Thursday, April 9, 2009

When the Snake Became a Man

I recently read a poem in The New Yorker and was very intrigued by it. But, I still find myself confused and trying to seek for some kind of meaning and understanding. I am hoping that perhaps someone can guide me towards more understanding than I have now.

The title alone is intriguing.

When the Snake Became a Man

by Garrett Keizer

1.
When the snake became a man,
he couldn't stop swallowing
one rat after another until
he became so large he couldn't
constrict his prey. He hired
a number of smaller snakes
not men or barely so to strangle
the rats for him and a surgeon
to make an opening in his tail
over which he wore a velvet hat
when not extruding his meals.

2.
When the elk became a man,
he found he wanted longer horns
and took it as a sign from God
that horn-grow cream appeared
around the same time as his wish.
He dipped the tips of his antlers
faithfully into the jars, having
first glued their bottoms to his sink--
it was just too awkward otherwise.
Soon his rack became so high
he could not raise his head
so bought a titanium crane
that followed him on little wheels,
took pictures, and sorted his socks.

3.
When the whale became a man,
it was really no big deal, the whale
already a Sea World celebrity,
people used to seeing him in a tux.
The orca bit would have to go,
of course, the cant about his not being
such a killer. No, he liked to kill
well enough, it was his culture
and he wasn't going to be ashamed
of it any more than werewolves were
of theirs. He thought he'd write a song.

4.
When the man became a man,
his dog became despondent,
having been a man himself
for quite some time. "A fine
thing to do at our stage of life,"
he said. Best friends with the man
for many years, he understood
the strange things likely to happen
when a man became a man.
The TV would go for one thing
and who knew what else after.
He wasn't about to wait around
and watch the transformation.
He packed up his bones
in their matching bone cases,
dusted off his real-estate license,
and headed down the road.

Alright, so the focus is "becoming a man," and different animals are becoming "men." I'm trying to see it in the literal sense and the figurative sense. Why would the poet choose animals to become men? What is he trying to say?

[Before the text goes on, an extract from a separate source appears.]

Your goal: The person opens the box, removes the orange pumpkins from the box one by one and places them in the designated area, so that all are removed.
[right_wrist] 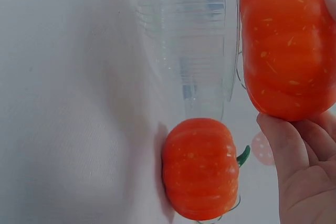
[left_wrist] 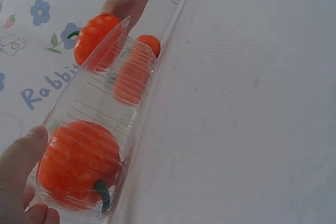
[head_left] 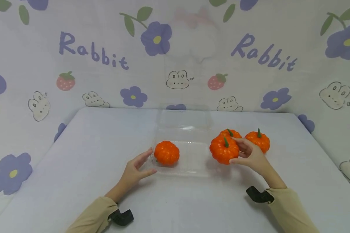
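My right hand (head_left: 252, 157) grips an orange toy pumpkin (head_left: 224, 150) with a green stem, fingers and thumb at its right side. It is held up at the right end of a clear plastic box (head_left: 192, 161), whose clear lid (head_left: 182, 118) stands open behind. Inside the box, at the left end, another pumpkin (head_left: 167, 153) lies tipped, its stem (left_wrist: 102, 195) low in the left wrist view. My left hand (head_left: 135, 168) is at the box's left end, fingers and thumb spread, fingertips right at the rim.
Two more pumpkins are on the right of the white table (head_left: 75, 155): one (head_left: 236, 133) partly hidden behind the held one, another (head_left: 257, 140) behind my right hand. A printed cloth (head_left: 105, 81) with rabbits and flowers hangs behind the table.
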`<state>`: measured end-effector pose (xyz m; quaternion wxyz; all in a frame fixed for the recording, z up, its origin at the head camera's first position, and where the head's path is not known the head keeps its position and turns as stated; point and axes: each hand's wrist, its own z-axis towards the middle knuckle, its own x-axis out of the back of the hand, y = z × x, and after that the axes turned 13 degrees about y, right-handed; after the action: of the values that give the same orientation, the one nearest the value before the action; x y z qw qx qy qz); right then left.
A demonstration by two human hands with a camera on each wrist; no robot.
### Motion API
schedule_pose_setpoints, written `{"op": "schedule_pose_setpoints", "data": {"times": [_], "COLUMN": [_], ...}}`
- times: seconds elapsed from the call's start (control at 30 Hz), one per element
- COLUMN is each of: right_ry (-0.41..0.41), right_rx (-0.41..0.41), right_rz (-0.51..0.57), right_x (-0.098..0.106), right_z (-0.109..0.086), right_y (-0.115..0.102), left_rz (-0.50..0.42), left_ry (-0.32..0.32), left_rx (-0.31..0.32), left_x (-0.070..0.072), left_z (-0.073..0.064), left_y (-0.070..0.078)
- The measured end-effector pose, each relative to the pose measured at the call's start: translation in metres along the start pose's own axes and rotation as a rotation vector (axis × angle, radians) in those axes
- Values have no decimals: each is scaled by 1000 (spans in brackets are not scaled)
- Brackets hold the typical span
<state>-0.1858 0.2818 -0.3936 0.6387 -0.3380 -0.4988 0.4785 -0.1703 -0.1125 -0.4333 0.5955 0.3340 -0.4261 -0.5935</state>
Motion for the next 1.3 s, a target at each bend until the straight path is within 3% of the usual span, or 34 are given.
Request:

Because then, men become men. First it's animals (and the title being named after the snake), but then men are in the process, and dogs have done it as well.

Is he trying to make fun of different types of people? Different "breeds" in a way? Or the younger generation who is selfish and showy? Are we trying to become things we don't want to be?

What is the point???

If anyone has any ideas, forward them this way.

So what do you think of the poem?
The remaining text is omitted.